The AWS control plane (including APIs) and the AWS Management Console are distributed across AWS Regions and use a multi-AZ architecture within each Region to provide resiliency and continuous availability. This ensures that customers are not exclusively dependent on a single data center. AWS can perform maintenance tasks without taking any critical services temporarily out of service for any customers.

6. Improved continuity

In addition to replicating applications and data across multiple data centers in the same Availability Zones region, you can also choose to increase redundancy and fault tolerance by replicating data across AWS Regions. You can do this by using high-speed private networks and public Internet connections to provide an additional layer of business continuity, or by offering low-latency access around the world.

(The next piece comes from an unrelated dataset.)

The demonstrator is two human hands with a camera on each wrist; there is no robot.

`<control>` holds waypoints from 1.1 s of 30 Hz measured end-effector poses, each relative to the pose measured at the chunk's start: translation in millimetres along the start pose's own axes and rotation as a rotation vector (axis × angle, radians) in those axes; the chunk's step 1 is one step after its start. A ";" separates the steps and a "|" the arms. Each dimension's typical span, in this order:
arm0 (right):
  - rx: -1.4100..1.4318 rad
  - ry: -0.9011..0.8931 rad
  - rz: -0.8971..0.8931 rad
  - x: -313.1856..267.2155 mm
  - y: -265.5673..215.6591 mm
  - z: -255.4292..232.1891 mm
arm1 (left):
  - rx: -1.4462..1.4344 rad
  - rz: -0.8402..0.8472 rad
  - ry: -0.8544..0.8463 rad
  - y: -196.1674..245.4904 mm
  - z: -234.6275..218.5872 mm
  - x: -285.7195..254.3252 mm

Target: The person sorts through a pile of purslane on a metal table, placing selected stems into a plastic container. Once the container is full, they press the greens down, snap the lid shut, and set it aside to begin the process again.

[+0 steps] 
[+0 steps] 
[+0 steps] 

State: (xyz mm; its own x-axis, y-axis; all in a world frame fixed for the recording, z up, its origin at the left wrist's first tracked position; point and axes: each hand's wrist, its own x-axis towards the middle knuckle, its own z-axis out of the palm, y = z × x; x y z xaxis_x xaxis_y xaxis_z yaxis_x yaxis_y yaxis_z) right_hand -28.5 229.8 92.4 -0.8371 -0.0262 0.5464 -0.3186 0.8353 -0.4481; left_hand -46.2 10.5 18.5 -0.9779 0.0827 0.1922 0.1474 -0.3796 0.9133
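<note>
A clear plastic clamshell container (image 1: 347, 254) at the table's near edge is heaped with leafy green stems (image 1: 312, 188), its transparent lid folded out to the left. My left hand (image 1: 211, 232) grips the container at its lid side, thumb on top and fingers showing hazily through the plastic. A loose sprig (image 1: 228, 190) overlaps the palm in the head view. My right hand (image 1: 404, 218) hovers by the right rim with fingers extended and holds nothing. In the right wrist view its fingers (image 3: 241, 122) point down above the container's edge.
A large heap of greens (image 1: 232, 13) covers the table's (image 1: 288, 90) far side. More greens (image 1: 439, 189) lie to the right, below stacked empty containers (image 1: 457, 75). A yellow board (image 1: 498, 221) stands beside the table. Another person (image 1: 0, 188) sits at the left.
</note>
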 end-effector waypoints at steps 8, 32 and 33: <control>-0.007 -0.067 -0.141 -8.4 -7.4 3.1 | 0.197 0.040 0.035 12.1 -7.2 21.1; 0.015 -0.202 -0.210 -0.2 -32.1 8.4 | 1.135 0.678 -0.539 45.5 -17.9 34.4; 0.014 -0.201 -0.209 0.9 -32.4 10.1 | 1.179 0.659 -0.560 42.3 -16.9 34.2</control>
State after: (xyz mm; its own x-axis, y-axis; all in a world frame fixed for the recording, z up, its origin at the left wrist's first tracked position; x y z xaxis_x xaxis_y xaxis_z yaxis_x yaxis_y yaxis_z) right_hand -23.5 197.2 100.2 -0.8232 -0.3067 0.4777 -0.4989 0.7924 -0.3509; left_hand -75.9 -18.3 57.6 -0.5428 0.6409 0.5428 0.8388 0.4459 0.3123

7. Compliance and data residency

If you have data residency requirements, you can choose the AWS Region that is closest to your desired location. Retains full control and ownership over the region in which data is physically located, making it easier to meet regional compliance and data residency requirements. You can rest easy knowing that AWS not only complies with the General Data Protection Regulation (GDPR), but also has services and tools to enable you to build a GDPR-compliant infrastructure on AWS.

Organizations, from startups to enterprises to the public sector, have access to infrastructure in their country to leverage advanced technologies including analytics, artificial intelligence, databases, the Internet of Things (IoT), machine learning, mobile services, serverless, and more to drive innovation.